Des résultats pas surprenants
De cette classification, il ressort que, parmi les substances les plus suspectées de nuire à la qualité du sperme humain, les plastiques remportent, de loin, la première place. Derrière le bisphénol A (BPA) et ses succédanés (BPS, BPF), on trouve les dioxines, les polychlorobiphényles (PCB) et des plastifiants (les phtalates), certains parabènes et… le paracétamol. D'après les estimations des chercheurs, "le niveau médian d'exposition combiné de la population générale à ces produits est environ vingt fois supérieur au seuil de risque".
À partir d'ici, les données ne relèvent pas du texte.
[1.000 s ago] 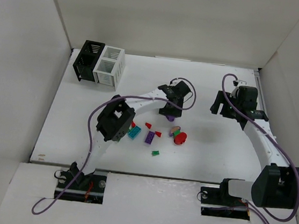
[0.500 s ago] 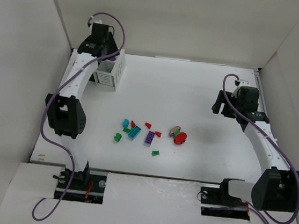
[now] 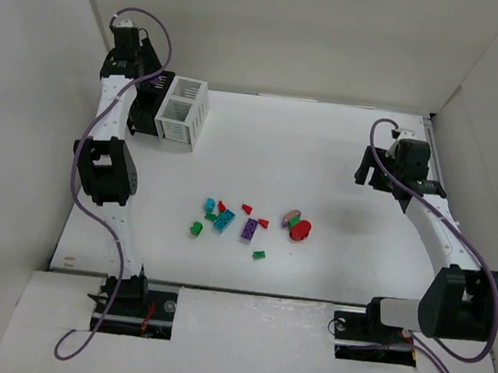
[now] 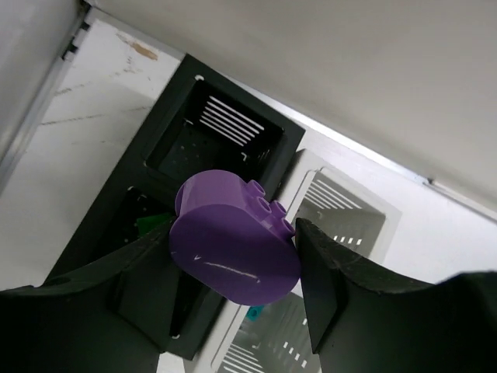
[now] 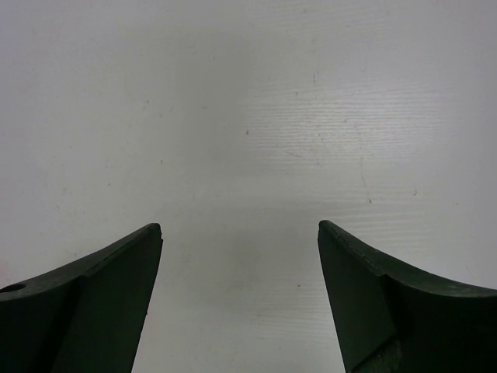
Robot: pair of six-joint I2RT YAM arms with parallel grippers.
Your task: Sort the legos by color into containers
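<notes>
Your left tool (image 4: pixel 231 247) pinches the purple brick (image 4: pixel 225 229), likely light and slick, by its sides above the black bin (image 4: pixel 167 116); your right tool (image 5: pixel 239 227) gapes empty.

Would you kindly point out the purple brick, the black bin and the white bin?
purple brick (image 4: pixel 233 252), left wrist view, on its flat side face.
black bin (image 4: pixel 227 123), left wrist view, on its slatted inner wall.
white bin (image 3: pixel 176 129), top external view, on its near slatted wall.
</notes>
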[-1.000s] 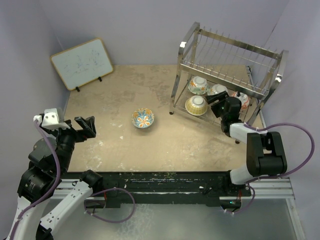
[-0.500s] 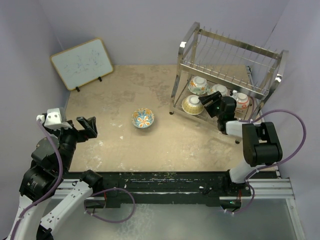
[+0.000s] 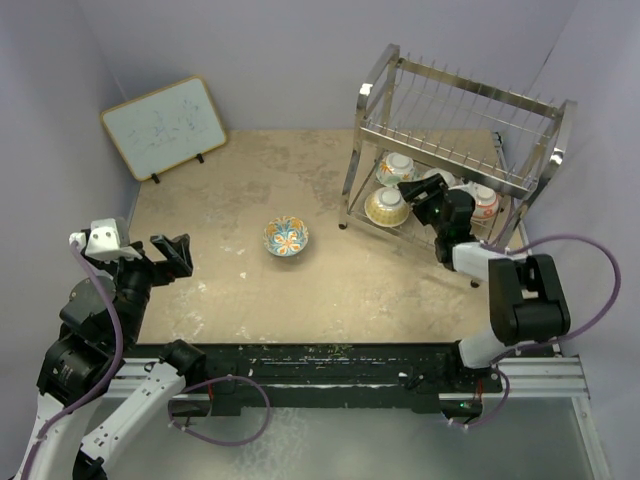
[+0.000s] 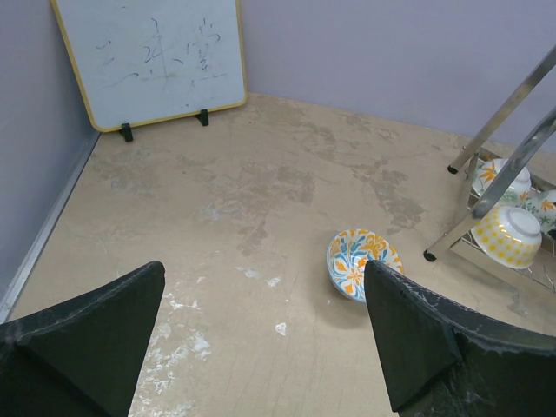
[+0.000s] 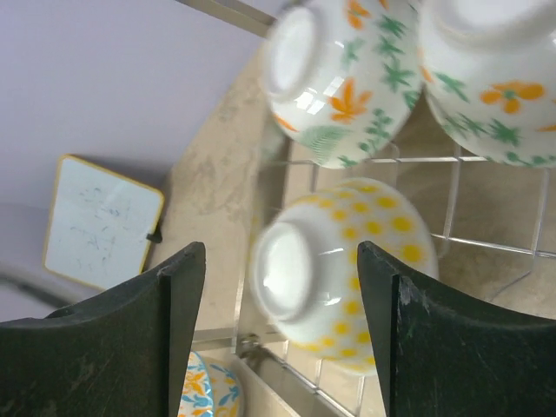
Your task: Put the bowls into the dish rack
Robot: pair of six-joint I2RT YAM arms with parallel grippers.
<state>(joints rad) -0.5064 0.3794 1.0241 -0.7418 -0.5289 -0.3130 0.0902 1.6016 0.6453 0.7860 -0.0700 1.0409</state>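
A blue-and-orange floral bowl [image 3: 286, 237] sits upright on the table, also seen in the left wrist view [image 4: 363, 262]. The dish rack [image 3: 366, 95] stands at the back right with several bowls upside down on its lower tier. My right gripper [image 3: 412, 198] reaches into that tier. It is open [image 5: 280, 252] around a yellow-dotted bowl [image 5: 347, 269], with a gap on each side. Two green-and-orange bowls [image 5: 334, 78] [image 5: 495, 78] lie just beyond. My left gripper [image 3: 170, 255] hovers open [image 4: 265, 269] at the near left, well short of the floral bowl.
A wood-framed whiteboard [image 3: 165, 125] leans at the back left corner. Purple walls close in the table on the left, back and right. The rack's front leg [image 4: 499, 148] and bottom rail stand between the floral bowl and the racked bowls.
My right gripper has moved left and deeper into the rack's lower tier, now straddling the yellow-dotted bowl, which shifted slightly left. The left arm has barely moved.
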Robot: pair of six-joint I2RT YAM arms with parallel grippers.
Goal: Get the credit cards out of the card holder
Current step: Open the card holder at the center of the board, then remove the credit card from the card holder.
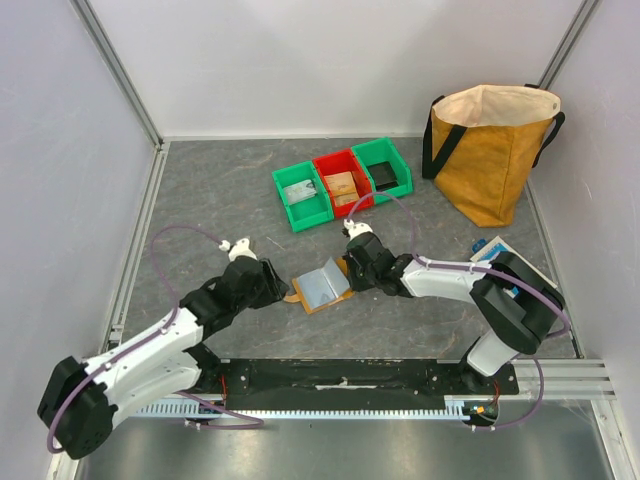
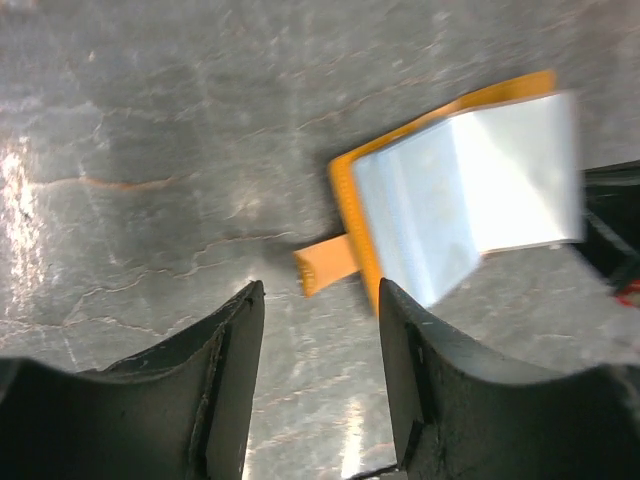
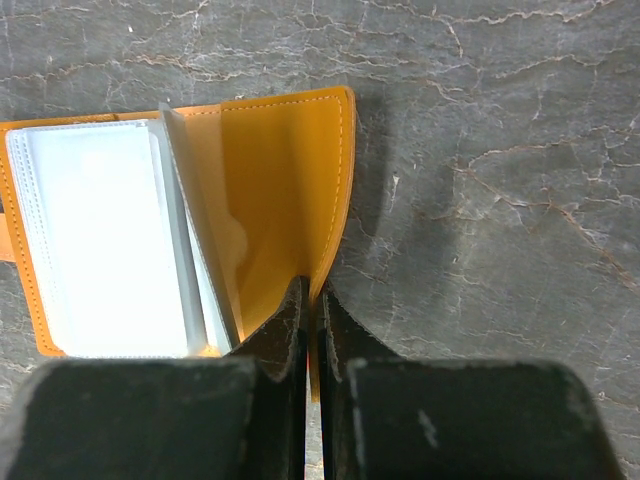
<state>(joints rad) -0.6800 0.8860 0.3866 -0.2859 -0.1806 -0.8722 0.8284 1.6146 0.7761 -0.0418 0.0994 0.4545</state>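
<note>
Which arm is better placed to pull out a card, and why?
Left: the left gripper is open and empty beside the card holder, while the right gripper is shut on its orange cover, pinning it open.

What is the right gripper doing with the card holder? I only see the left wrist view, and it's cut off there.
Observer: The right gripper is shut on the orange cover edge of the card holder.
Operator: Anything behind the holder?
Observer: Three bins, green, red, green, stand in a row beyond it.
Operator: And farther right?
Observer: A mustard bag stands upright, open-topped, by the right wall.
</note>
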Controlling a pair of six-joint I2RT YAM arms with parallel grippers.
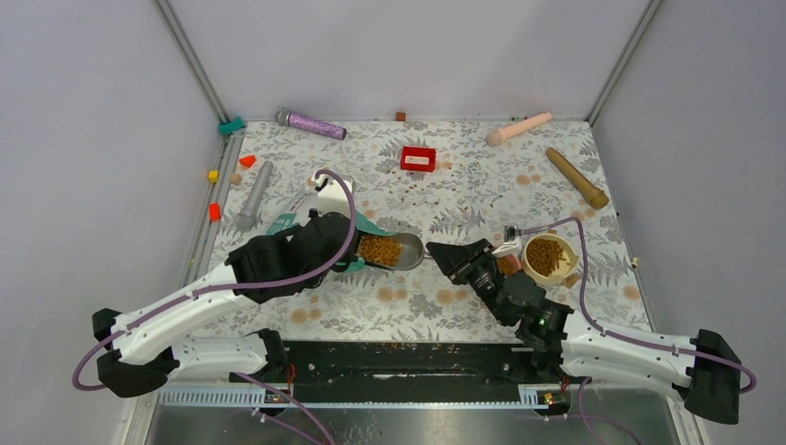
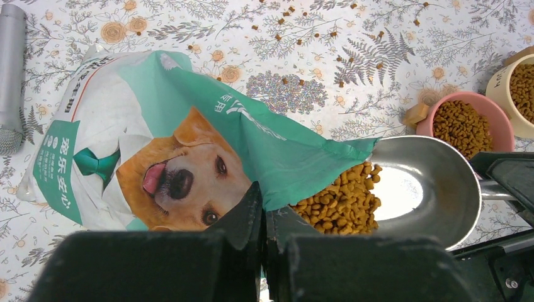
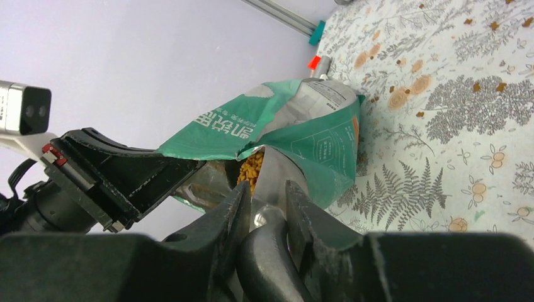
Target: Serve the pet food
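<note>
In the middle of the overhead view, the teal-and-white bag (image 2: 157,126) with the dog's face lies on the floral surface (image 1: 463,185), its mouth opening toward the right of the frame. The left tool (image 2: 263,204) has its fingers pressed together, pinching the lower edge of the bag's mouth. The grey scoop (image 2: 428,182) sits with its bowl at that mouth. The pet food (image 2: 343,201) is heaped in the scoop's left half, right against the foil. The right tool (image 3: 267,198) clamps the scoop's handle between its two fingers. At the right edge of the left wrist view, a pink bowl (image 2: 466,123) and a yellow bowl (image 2: 519,88) stand side by side, both holding kibble. They seem to touch, though the frame cuts them off. Loose pellets (image 2: 289,12) lie scattered on the surface at the top of that view.
</note>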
Pour le Pr Bernard, les résultats sont sans surprise. "Les plastiques (bisphénols) et plastifiants (phtalates) ressortent en premier. Ce sont en effet les substances que les études épidémiologiques associent le plus souvent à une baisse de la qualité du sperme. Puis viennent les dioxines et PCB, ce qui en revanche est très interpellant car selon une étude suédoise, entre 1972 et 2011, l'exposition humaine aux dioxines et PCB a diminué de 6 % par an, plus rapidement encore que la numération des spermatozoïdes dans les pays occidentaux (en moyenne 1,4 % par an entre 1973 et 2011). Il me paraît difficile d'incriminer l'exposition aux dioxines dans le déclin de la fertilité masculine du monde occidental si les deux baissent parallèlement depuis le début des années 1970."
Et même le paracétamol
Quant au rôle, plus étonnant pour certains, du paracétamol, "aux faibles concentrations mesurées dans cette étude, c'est un métabolite omniprésent dans nos urines qui semble provenir majoritairement de la fumée de cigarettes ou des traces d'aniline (associée aux colorants) présentes dans les cosmétiques ou notre alimentation, commente le toxicologue belge. Certes, la prudence est de mise et les femmes enceintes doivent consulter leur médecin ou pharmacien avant de prendre cet analgésique. Mais les données utilisées par les auteurs proviennent de rattes gestantes exposées quotidiennement à des doses qui, pour la femme enceinte, seraient de 25 g/jour soit 25 comprimés avec des risques importants de toxicité hépatique !"
Une étude épidémiologique toute récente menée chez de jeunes Danois n'a décelé aucun effet notable du paracétamol sur la qualité du sperme, ajoute notre interlocuteur. "Et donc, le risque du paracétamol pour la fertilité de l'homme, s'il existe, pourrait être limité à une exposition lors de la vie fœtale."